On 05 August, 2018 - Dirk Hohndel wrote:

> I had wanted to push this for a while but never got around to it.
> 
> I did the first baby steps of better Android device integration. If the user 
> plugs in a device that we have registered our interested in (like an FTDI 
> dive computer), Subsurface-mobile actually gets notified.
> The easiest thing we can do is at least log the information, duh. That's what 
> I have implemented so far. But the next step could be to switch to the 
> download screen (unless the user was doing something useful like editing / 
> adding a dive) and select the device that was plugged in (assuming we can 
> figure out what it is).
> Hopefully this will also be the first tiny step to the much more important 
> work of allowing Subsurface-mobile on Android to access serial devices even 
> on modern phones that don't allow us access to the /dev directory. My first 
> simplistic brute force way of doing that predictably failed. This will 
> require a bit more careful thought and modification of the libraries that we 
> use - which simply assume that it's ok to access '/dev'...
> 
> Anyway, for those who are curious and want to take a look - I didn't push 
> this into master, yet, it's in the androidIntent branch on GitHub.
> Anton, I'd love to hear what you think about the work so far and if you think 
> this is the right direction, we can merge this into master.

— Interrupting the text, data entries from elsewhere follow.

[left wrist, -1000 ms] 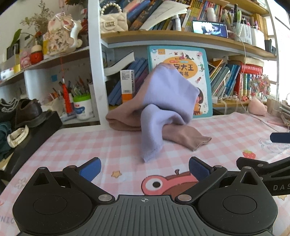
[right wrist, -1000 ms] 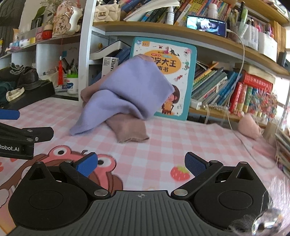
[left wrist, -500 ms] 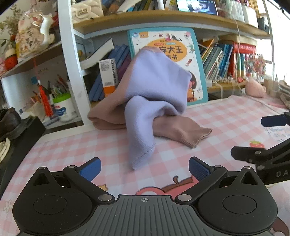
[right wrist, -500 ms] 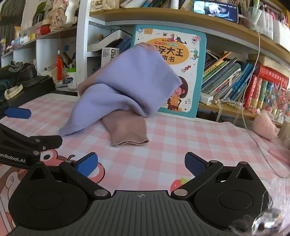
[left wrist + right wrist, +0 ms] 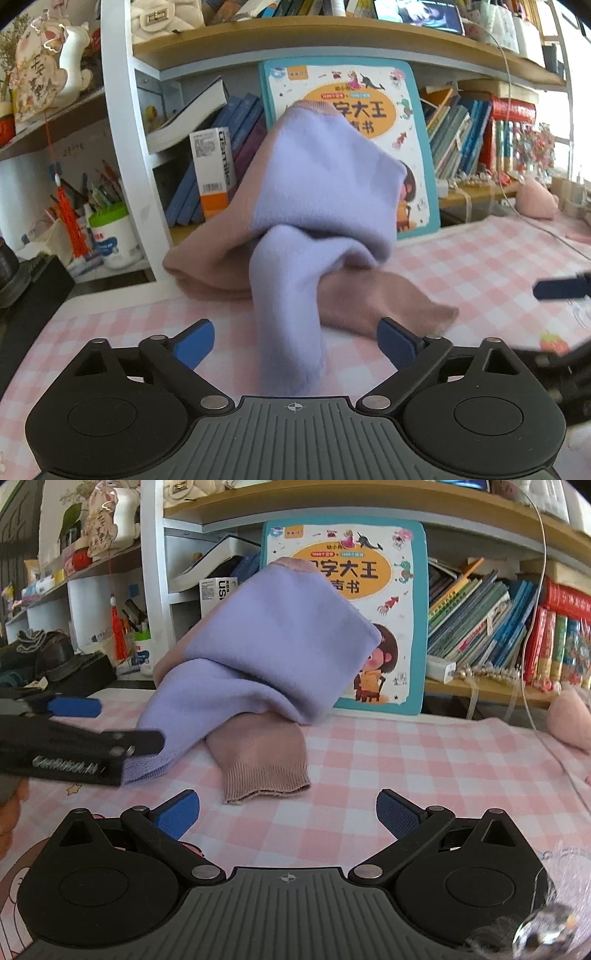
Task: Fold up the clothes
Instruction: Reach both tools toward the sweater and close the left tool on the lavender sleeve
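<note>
Left wrist view: the left hand-held gripper (image 5: 295, 341) has its blue pads (image 5: 194, 344) spread wide and closing; the lilac sleeve end (image 5: 290, 332) of the sweater (image 5: 325, 184) hangs between them, with neither pad pressing on it; the sweater, lilac and dusty pink, sits heaped on the pink checked surface (image 5: 480, 266), leaning against a children's book (image 5: 402, 110) propped at the bookshelf (image 5: 332, 37); its pink sleeve (image 5: 388, 302) trails to the right along the surface; a blue fingertip of the right hand-held gripper (image 5: 559, 288) shows at the right edge; a white and orange box (image 5: 214, 173) and a green-lidded tub (image 5: 112, 236) stand left of the heap.

Right wrist view: the right hand-held gripper (image 5: 288, 812) is wide open with nothing between its pads (image 5: 397, 814); the ribbed cuff (image 5: 266, 782) of the pink sleeve lies just ahead of them, apart; the left hand-held gripper comes in from the left, beside the lilac sleeve's hem (image 5: 147, 771); whether it touches the cloth I cannot tell.
</note>
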`<state>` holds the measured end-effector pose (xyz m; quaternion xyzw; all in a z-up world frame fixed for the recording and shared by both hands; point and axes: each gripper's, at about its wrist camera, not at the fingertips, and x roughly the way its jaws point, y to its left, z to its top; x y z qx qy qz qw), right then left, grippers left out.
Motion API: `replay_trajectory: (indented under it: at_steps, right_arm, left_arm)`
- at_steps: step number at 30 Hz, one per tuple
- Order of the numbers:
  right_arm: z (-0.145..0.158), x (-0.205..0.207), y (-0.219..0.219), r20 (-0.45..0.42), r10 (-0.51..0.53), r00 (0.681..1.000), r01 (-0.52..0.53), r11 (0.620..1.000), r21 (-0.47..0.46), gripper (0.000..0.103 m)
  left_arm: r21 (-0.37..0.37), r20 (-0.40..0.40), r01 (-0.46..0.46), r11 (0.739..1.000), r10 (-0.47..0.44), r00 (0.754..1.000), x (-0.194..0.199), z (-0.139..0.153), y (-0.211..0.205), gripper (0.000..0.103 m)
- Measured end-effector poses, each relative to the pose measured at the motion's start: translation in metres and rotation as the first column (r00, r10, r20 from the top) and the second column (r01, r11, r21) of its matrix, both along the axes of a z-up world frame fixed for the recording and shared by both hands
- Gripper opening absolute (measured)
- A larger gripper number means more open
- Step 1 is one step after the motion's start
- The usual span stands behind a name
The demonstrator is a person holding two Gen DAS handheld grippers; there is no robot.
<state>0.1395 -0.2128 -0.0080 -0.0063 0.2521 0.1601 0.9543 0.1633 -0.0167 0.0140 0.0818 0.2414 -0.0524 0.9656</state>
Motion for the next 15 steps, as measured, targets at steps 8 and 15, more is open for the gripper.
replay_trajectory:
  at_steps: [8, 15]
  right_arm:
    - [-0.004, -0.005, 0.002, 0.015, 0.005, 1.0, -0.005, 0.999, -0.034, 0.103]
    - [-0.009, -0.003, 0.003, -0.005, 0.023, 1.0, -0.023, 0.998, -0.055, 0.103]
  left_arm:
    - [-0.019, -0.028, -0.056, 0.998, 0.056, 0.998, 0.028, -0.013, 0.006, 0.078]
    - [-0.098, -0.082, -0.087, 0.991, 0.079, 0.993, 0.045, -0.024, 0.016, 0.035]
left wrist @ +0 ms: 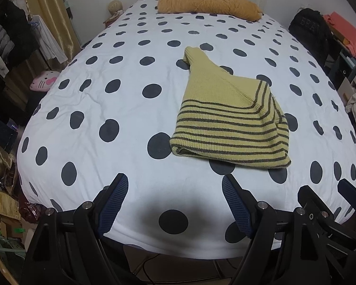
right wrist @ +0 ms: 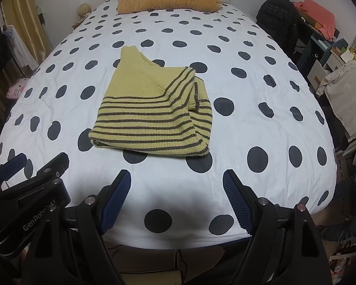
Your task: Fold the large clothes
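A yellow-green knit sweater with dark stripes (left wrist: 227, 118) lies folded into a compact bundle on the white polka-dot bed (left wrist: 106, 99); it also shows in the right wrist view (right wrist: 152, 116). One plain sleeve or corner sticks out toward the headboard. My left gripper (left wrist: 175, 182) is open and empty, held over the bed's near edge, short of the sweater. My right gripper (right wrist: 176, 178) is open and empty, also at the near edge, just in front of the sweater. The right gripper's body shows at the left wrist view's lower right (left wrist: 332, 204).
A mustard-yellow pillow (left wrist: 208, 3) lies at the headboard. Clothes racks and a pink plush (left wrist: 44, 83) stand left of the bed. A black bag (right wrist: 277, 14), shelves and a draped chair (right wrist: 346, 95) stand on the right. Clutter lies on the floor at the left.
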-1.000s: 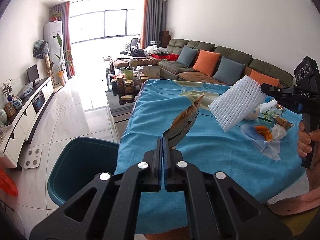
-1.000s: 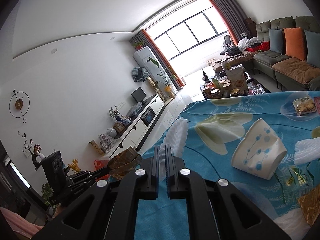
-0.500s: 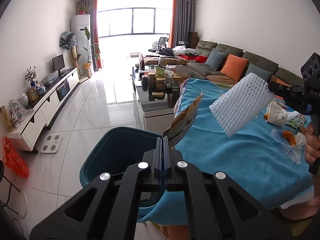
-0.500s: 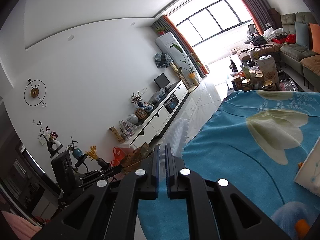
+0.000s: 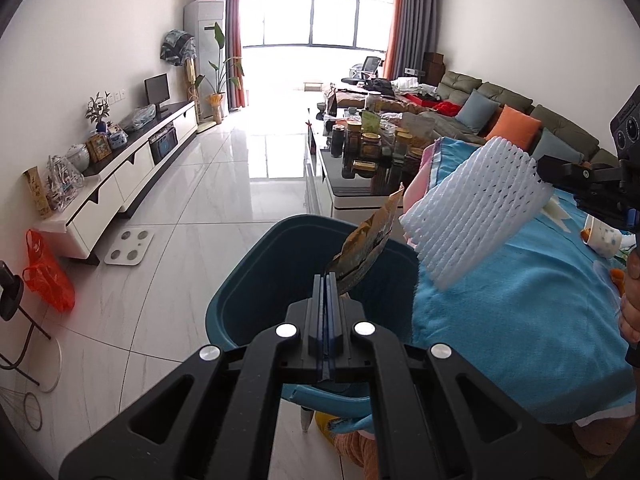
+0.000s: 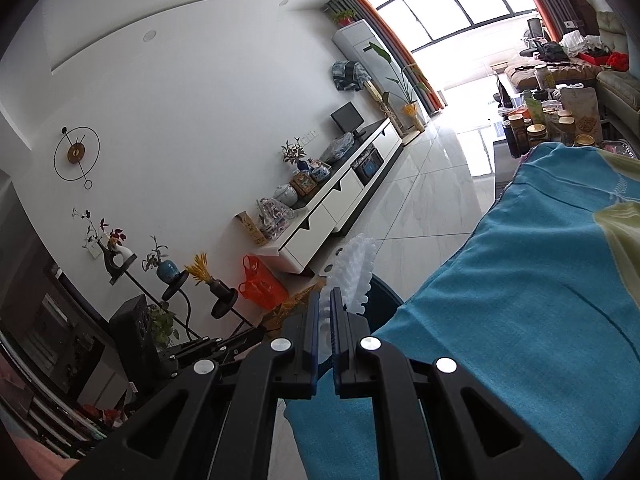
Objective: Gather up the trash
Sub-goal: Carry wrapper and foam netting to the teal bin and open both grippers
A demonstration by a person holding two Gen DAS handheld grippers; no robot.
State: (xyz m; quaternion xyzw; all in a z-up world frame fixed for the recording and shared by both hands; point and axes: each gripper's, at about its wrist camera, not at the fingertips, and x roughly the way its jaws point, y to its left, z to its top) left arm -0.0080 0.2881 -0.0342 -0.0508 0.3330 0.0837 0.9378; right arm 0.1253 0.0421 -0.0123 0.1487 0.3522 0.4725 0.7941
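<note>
My left gripper [image 5: 327, 280] is shut on a crumpled brown snack wrapper [image 5: 370, 246] and holds it above the open teal trash bin [image 5: 248, 292] on the floor beside the table. My right gripper [image 6: 325, 304] is shut on a white foam fruit net [image 6: 354, 272], which also shows in the left wrist view [image 5: 472, 212], held over the table's left edge close to the bin's rim [image 6: 382, 300]. The wrapper [image 6: 296, 306] shows past the right gripper, held by the left gripper [image 6: 256, 334].
The table wears a blue cloth [image 5: 520, 300]; a paper cup [image 5: 604, 234] and orange scraps [image 5: 618, 274] lie at its far right. A glass coffee table with jars [image 5: 360, 152], a white TV cabinet [image 5: 132, 184], a floor scale [image 5: 130, 242] and an orange bag [image 5: 46, 272] stand around.
Both grippers have swung left from over the table toward the bin, carrying the wrapper and the foam net. The wrapper now hangs over the bin's opening.
</note>
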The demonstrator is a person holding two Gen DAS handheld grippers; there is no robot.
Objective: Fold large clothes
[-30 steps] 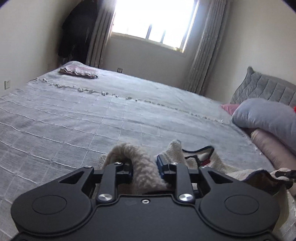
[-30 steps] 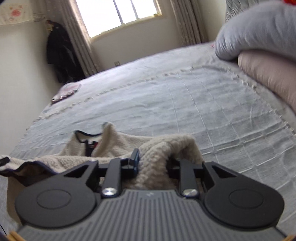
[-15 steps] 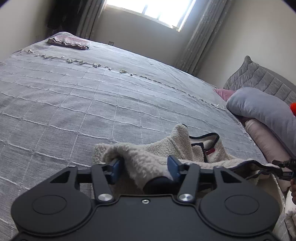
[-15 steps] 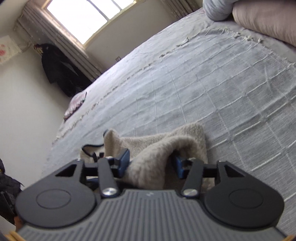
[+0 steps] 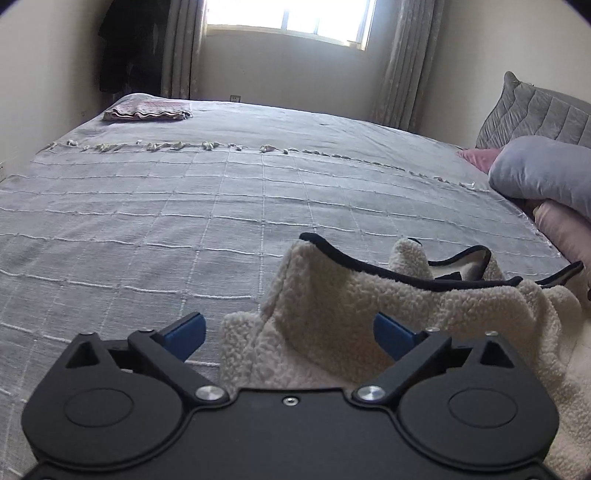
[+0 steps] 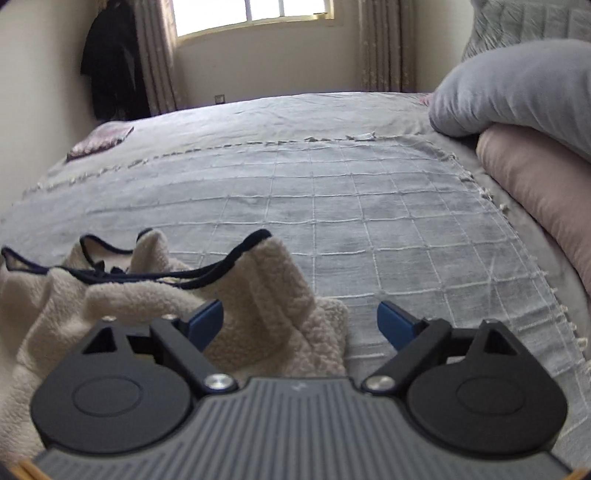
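Note:
A cream fleece garment with dark navy trim [image 5: 369,306] lies bunched on the grey bedspread [image 5: 184,206]. My left gripper [image 5: 290,328] is open, its blue pads spread wide, with a fold of the fleece lying loose between them. The same garment shows in the right wrist view [image 6: 155,295]. My right gripper [image 6: 301,325] is open too, with the garment's right corner between its pads, nearer the left pad. Neither pad presses the cloth.
A folded pink cloth [image 5: 147,110] lies at the bed's far left corner. A grey pillow [image 6: 517,99] and a pink pillow [image 6: 535,181] are stacked on the right side. A dark coat [image 6: 110,62] hangs by the curtained window [image 5: 288,18].
Both grippers were shut on folds of the fleece; both have opened wide and let go. The garment has dropped onto the bedspread and lies bunched in front of them.

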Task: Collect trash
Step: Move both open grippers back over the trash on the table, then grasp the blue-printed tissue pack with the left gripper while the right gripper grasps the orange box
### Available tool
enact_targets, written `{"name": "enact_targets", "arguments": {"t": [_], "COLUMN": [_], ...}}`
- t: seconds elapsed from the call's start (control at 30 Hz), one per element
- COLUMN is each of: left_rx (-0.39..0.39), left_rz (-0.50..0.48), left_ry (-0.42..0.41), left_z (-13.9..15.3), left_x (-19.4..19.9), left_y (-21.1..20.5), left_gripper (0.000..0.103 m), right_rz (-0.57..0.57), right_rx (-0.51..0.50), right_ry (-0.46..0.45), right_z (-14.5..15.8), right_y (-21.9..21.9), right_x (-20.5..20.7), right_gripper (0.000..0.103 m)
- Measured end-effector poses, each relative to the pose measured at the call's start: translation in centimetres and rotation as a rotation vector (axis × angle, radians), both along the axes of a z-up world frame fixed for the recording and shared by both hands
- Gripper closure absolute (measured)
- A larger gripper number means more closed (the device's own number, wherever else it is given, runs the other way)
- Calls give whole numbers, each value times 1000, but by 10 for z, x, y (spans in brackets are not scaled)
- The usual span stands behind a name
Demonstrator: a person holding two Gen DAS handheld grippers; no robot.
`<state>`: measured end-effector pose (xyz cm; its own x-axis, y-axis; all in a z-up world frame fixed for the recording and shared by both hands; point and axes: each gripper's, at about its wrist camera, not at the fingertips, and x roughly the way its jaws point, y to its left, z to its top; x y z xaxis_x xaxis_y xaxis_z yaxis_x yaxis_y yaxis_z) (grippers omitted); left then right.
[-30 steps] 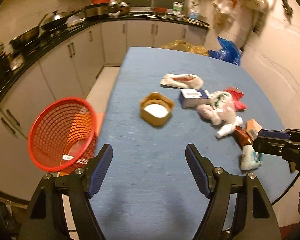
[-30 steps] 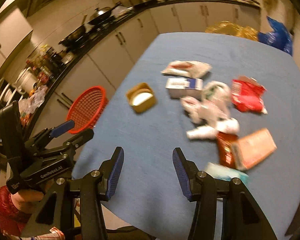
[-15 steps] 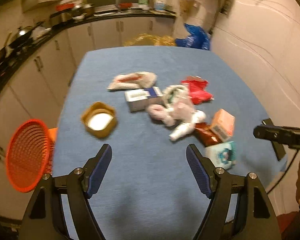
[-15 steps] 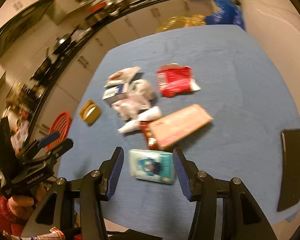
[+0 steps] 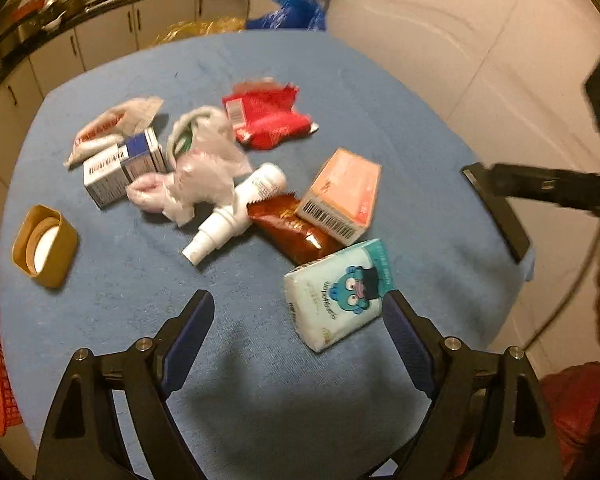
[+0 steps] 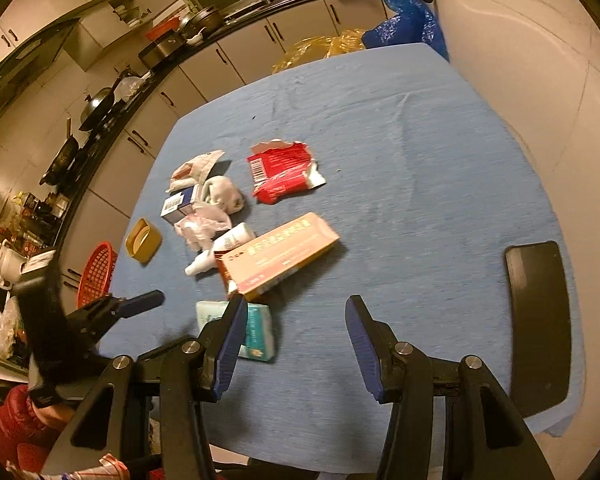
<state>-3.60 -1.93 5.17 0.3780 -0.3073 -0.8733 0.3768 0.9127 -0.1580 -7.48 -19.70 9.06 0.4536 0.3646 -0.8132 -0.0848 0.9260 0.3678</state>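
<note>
We are working over a broad table draped in blue cloth (image 5: 260, 64), and every place below is given from it. Off its left edge a red mesh plastic basket (image 6: 96, 272) is waiting for the trash. Near its right edge a flat black slab (image 6: 540, 320) is lying. At its middle the litter is heaped: a long salmon-pink cardboard box (image 5: 346, 192) leaning on a brown foil wrapper (image 5: 296, 232), a torn red foil packet (image 5: 266, 116), a blue-and-white carton (image 5: 122, 166), crumpled clear plastic (image 5: 204, 172), a white spray bottle (image 5: 236, 212) and, toward the left edge, a square gold lid (image 5: 46, 246).

Closest to the near edge, a soft teal-and-white tissue pack (image 5: 338, 292) is lying flat. Our left gripper (image 5: 300, 320) is widening its jaws above the cloth with nothing between them yet; the pack is sitting just ahead, toward its right finger. Our right gripper (image 6: 296, 340) is standing half open and empty.

We judge the pack the first pick: we are centring the jaws across its narrow width, lowering until the tips meet the cloth, then squeezing gently, since it will squash.
</note>
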Motion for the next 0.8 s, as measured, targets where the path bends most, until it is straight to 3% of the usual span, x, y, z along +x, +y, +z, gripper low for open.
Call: {"name": "enact_targets", "arguments": {"t": [0.07, 0.27, 0.5, 0.73, 0.8], "left_rx": [12, 152, 170, 135, 127], "left_rz": [-36, -82, -79, -47, -31], "left_ry": [1, -45, -133, -181, -171], "left_z": [-5, -29, -37, -26, -24], "left_x": [0, -4, -2, -13, -14], "left_y": [-11, -41, -57, -45, -36], "left_gripper": [18, 18, 19, 65, 70], "right_rz": [-4, 0, 28, 47, 27], "right_rx": [-6, -26, -13, 92, 142], "right_ry": [3, 12, 41, 96, 130], "right_z": [0, -1, -9, -19, -26], "right_y": [-6, -18, -21, -9, -6], "right_x": [-1, -2, 2, 27, 37], "right_gripper": [48, 48, 48, 47, 44]}}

There are actually nothing digging around in the /dev/ directory now.
That stopped working a long time ago, and doesn't work in any "modern"
android devices, like API 15+ or something. Thats why we patch libusb
and use get_usb_fd to have android services open the device for us and
pass us the fd.


What we are using, is things in /sys, and thats all libusb things.
libusb have different backends for discovering usb devices and the one
that works reasonably on android is the /sys thingie. This is all ok in
the standard ASOP selinux profiles, but some manufactures have on some
devices changed those profiles so libusb doesn't work as we expect.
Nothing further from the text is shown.